■ **Work to complete**:
A faithful, complete transcript of the entries below, without pictures, should be returned.

■ **Input data**:
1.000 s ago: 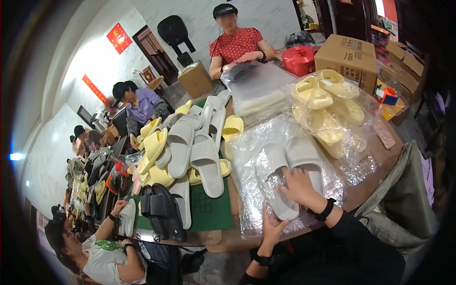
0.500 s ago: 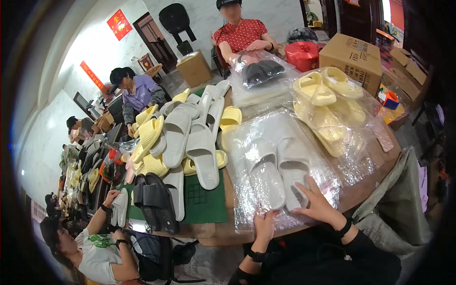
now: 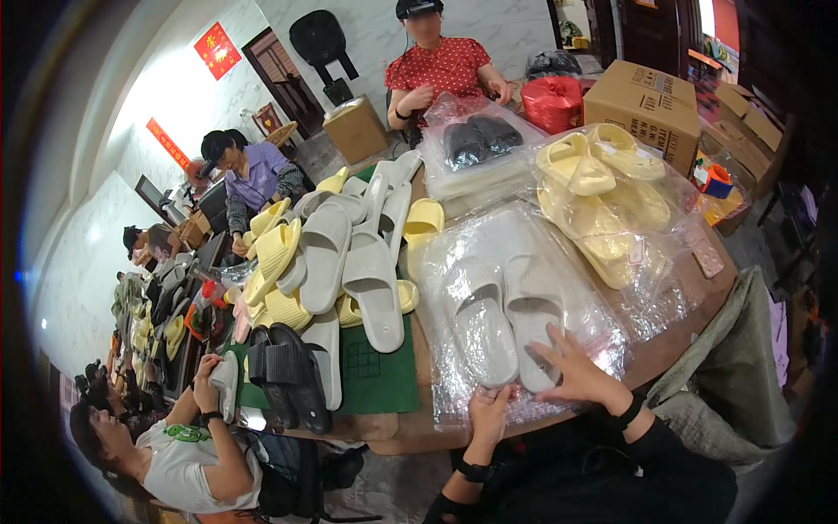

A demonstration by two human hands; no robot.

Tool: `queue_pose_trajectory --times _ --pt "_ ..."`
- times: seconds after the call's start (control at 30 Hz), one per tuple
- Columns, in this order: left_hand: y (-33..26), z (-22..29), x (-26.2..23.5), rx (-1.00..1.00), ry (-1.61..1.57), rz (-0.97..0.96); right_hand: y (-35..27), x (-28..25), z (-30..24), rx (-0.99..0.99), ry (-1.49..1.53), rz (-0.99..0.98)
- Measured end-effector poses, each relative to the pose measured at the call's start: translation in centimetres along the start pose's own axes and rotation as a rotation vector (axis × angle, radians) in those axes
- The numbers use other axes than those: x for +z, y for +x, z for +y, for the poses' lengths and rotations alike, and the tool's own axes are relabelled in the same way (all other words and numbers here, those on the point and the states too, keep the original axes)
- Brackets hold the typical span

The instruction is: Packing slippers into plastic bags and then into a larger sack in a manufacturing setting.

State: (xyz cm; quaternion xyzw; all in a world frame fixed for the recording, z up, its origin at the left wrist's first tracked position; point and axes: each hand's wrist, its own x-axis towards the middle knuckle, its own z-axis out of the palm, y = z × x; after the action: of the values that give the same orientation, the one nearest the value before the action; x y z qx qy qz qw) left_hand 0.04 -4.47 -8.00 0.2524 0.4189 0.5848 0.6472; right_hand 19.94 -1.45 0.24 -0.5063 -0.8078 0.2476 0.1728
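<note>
A pair of grey slippers [image 3: 485,341] lies side by side in a clear plastic bag [image 3: 454,403], heels toward me. My left hand [image 3: 489,414] is closed at the bag's near edge, just below the left slipper's heel, and seems to pinch the plastic. Over the right slipper's heel and the bag beside it, my right hand [image 3: 572,371] has its fingers spread; thumb and fingertips rest at the slipper's near end. More clear bags [image 3: 594,341] lie stacked flat beneath the pair.
Bagged yellow slippers [image 3: 602,205] sit right of the pair. Loose grey and yellow slippers [image 3: 323,253] pile up left, with black slippers [image 3: 286,375] nearer. Across the table are bagged black slippers [image 3: 480,140], a red roll [image 3: 552,103] and a carton [image 3: 642,109]. Co-workers sit around.
The grey slippers shift slightly left in the bag, while my right hand's fingers spread lower over the heel. The person opposite has drawn their hands back from the bagged black slippers.
</note>
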Motion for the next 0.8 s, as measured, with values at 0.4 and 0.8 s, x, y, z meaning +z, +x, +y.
queue_pose_trajectory --times 0.4,0.8 --pt "0.0 -1.0 -0.7 0.051 -0.011 -0.037 1.2 0.5 0.5 0.030 0.063 0.301" --pt "-0.7 -2.1 -1.2 0.175 0.215 -0.094 0.7 0.9 -4.9 -0.016 0.244 0.228"
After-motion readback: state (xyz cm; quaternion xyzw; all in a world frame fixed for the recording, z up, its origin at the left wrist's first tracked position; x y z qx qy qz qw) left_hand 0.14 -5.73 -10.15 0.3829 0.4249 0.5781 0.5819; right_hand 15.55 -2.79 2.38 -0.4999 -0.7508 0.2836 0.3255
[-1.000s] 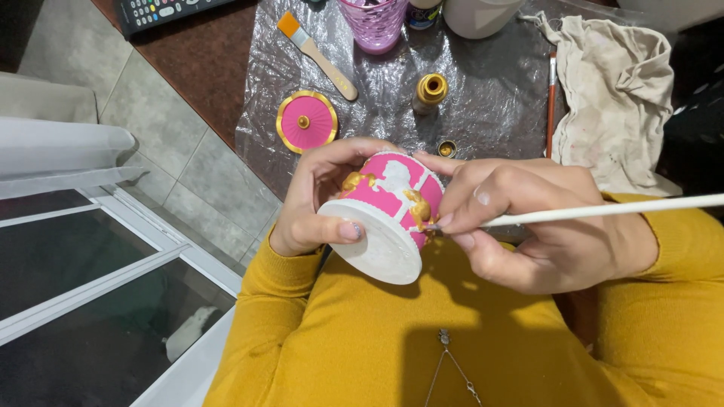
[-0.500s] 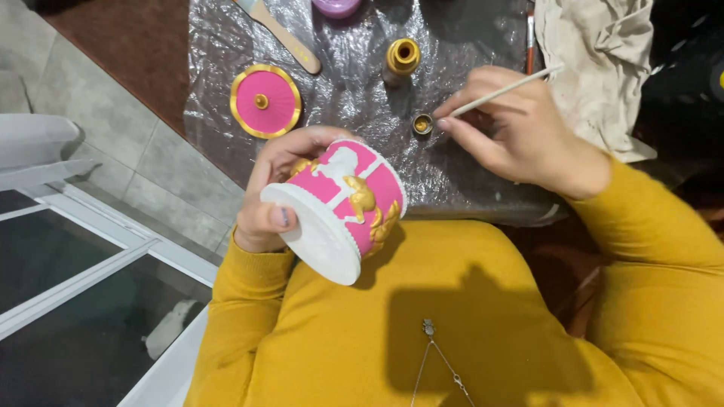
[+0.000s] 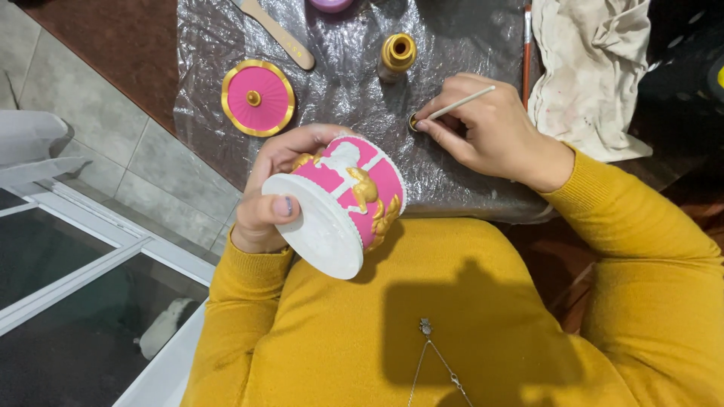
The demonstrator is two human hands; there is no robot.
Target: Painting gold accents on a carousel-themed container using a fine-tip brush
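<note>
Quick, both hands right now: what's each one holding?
Left hand: closed around the pink carousel box, tilted on its side.
Right hand: pinching a thin brush, tip at the small gold cap.

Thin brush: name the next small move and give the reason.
Probably lift the thin brush from the small gold cap and carry it back to the pink carousel box. The right hand has the tip at the cap, while the left hand holds the box tilted, gold horses facing up.

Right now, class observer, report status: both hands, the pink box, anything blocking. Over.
Left hand grips pink carousel box, tilted. Right hand holds thin brush, tip at small gold cap. Nothing between them.
</note>
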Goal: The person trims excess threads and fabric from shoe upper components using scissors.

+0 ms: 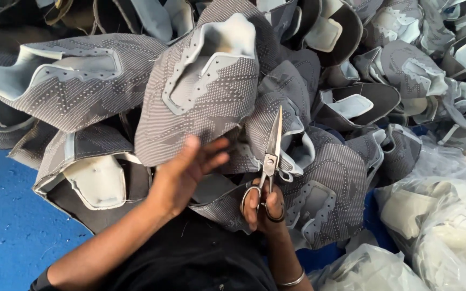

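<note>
two bare hands are seen at the bottom of the head view, in front of a large heap of grey knitted shoe uppers [319, 81]. the right hand [264, 207] is closed around the loop handles of a pair of metal scissors [271, 156], with fingers passed through the loops; the blades are held shut and pointed upward, slightly tilted. a thin metal bangle [291, 281] is worn on the right wrist. the left hand [184, 172] is held open, its fingers spread and a little blurred, and is placed against the lower edge of one big grey upper [200, 108] with a pale foam tongue, which stands at the middle of the heap; whether that upper is actually pinched cannot be told. the scissors are found just right of this upper, in front of another grey piece with a pale lining [297, 151]. a further upper with a cream tongue [98, 178] is laid to the left of the left hand, and a long one [66, 86] is spread across the upper left. a blue surface [12, 226] is seen at the lower left, and clear plastic bags of pale parts [443, 226] are piled at the lower right. dark cloth [190, 258] is spread between the forearms.
</note>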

■ **Solution**:
1.000 s ago: 
0.500 s ago: 
now: 

A demonstration by two human hands; no robot.

Tool: `queue_pose_trajectory --times _ --pt "_ ..."`
- times: seconds after the call's start (control at 30 Hz), one per tuple
- Columns, in this order: left_hand: y (-33..26), z (-22..29), x (-26.2..23.5), rx (-1.00..1.00), ry (-1.61..1.57), rz (-0.97..0.96); right_hand: y (-35..27), x (-28..25), z (-30..24), rx (-0.99..0.99), ry (-1.49..1.53), rz (-0.99..0.98)
- Measured end-effector poses, each relative to the pose measured at the call's start: translation in centimetres along the start pose's own axes and rotation as a rotation vector (axis × angle, radians) in those axes
- The numbers use other axes than those: x for +z, y for +x, z for +y, for the poses' lengths and rotations alike, and the tool's own axes are relabelled in the same way (all other words and numbers here, those on the point and the states too, keep the original axes)
- Brackets hold the typical span

The instruction is: Packing slippers into plastic bags and then into a larger sack in a manufacturing setting.

State: (xyz cm; quaternion xyzw; all in a world frame fixed for the recording, z up, its origin at the left wrist's first tracked position; point and axes: each hand's wrist, its own x-axis towards the middle knuckle, its own z-axis out of the palm, y = z × x; after the action: of the values that give the same orientation, the one nearest the value before the action; x y z qx qy qz qw) left_hand 0.04 -4.47 -8.00 0.2524 0.4189 0.5848 0.6472; right_hand 19.94 -1.45 0.24 -0.5063 -0.8078 0.2476 0.1728
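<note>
A pair of grey slippers [image 3: 485,341] lies side by side in a clear plastic bag [image 3: 454,403], heels toward me. My left hand [image 3: 489,414] is closed at the bag's near edge, just below the left slipper's heel, and seems to pinch the plastic. Over the right slipper's heel and the bag beside it, my right hand [image 3: 572,371] has its fingers spread; thumb and fingertips rest at the slipper's near end. More clear bags [image 3: 594,341] lie stacked flat beneath the pair.
Bagged yellow slippers [image 3: 602,205] sit right of the pair. Loose grey and yellow slippers [image 3: 323,253] pile up left, with black slippers [image 3: 286,375] nearer. Across the table are bagged black slippers [image 3: 480,140], a red roll [image 3: 552,103] and a carton [image 3: 642,109]. Co-workers sit around.
The grey slippers shift slightly left in the bag, while my right hand's fingers spread lower over the heel. The person opposite has drawn their hands back from the bagged black slippers.
</note>
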Motion for the next 0.8 s, as measured, with values at 0.4 and 0.8 s, x, y, z meaning +z, +x, +y.
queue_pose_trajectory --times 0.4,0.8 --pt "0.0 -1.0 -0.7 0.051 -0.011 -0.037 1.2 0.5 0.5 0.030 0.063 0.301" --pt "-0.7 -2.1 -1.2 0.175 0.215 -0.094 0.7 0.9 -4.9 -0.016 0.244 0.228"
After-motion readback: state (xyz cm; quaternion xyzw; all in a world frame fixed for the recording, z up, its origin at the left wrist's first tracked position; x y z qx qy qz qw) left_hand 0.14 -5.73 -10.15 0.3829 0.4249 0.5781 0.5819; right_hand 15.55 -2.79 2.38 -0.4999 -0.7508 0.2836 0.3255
[-1.000s] 
[-0.500s] 
[+0.000s] 
The demonstrator is two human hands; there is no robot.
Target: Painting gold accents on a carousel-themed container using a fine-tip brush
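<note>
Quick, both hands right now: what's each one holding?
Left hand: closed around the pink carousel box, tilted on its side.
Right hand: pinching a thin brush, tip at the small gold cap.

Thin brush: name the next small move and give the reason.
Probably lift the thin brush from the small gold cap and carry it back to the pink carousel box. The right hand has the tip at the cap, while the left hand holds the box tilted, gold horses facing up.

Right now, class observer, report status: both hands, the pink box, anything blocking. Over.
Left hand grips pink carousel box, tilted. Right hand holds thin brush, tip at small gold cap. Nothing between them.
</note>
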Goal: The person trims excess threads and fabric from shoe upper components using scissors.

+0 ms: 

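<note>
two bare hands are seen at the bottom of the head view, in front of a large heap of grey knitted shoe uppers [319, 81]. the right hand [264, 207] is closed around the loop handles of a pair of metal scissors [271, 156], with fingers passed through the loops; the blades are held shut and pointed upward, slightly tilted. a thin metal bangle [291, 281] is worn on the right wrist. the left hand [184, 172] is held open, its fingers spread and a little blurred, and is placed against the lower edge of one big grey upper [200, 108] with a pale foam tongue, which stands at the middle of the heap; whether that upper is actually pinched cannot be told. the scissors are found just right of this upper, in front of another grey piece with a pale lining [297, 151]. a further upper with a cream tongue [98, 178] is laid to the left of the left hand, and a long one [66, 86] is spread across the upper left. a blue surface [12, 226] is seen at the lower left, and clear plastic bags of pale parts [443, 226] are piled at the lower right. dark cloth [190, 258] is spread between the forearms.
</note>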

This exercise is done.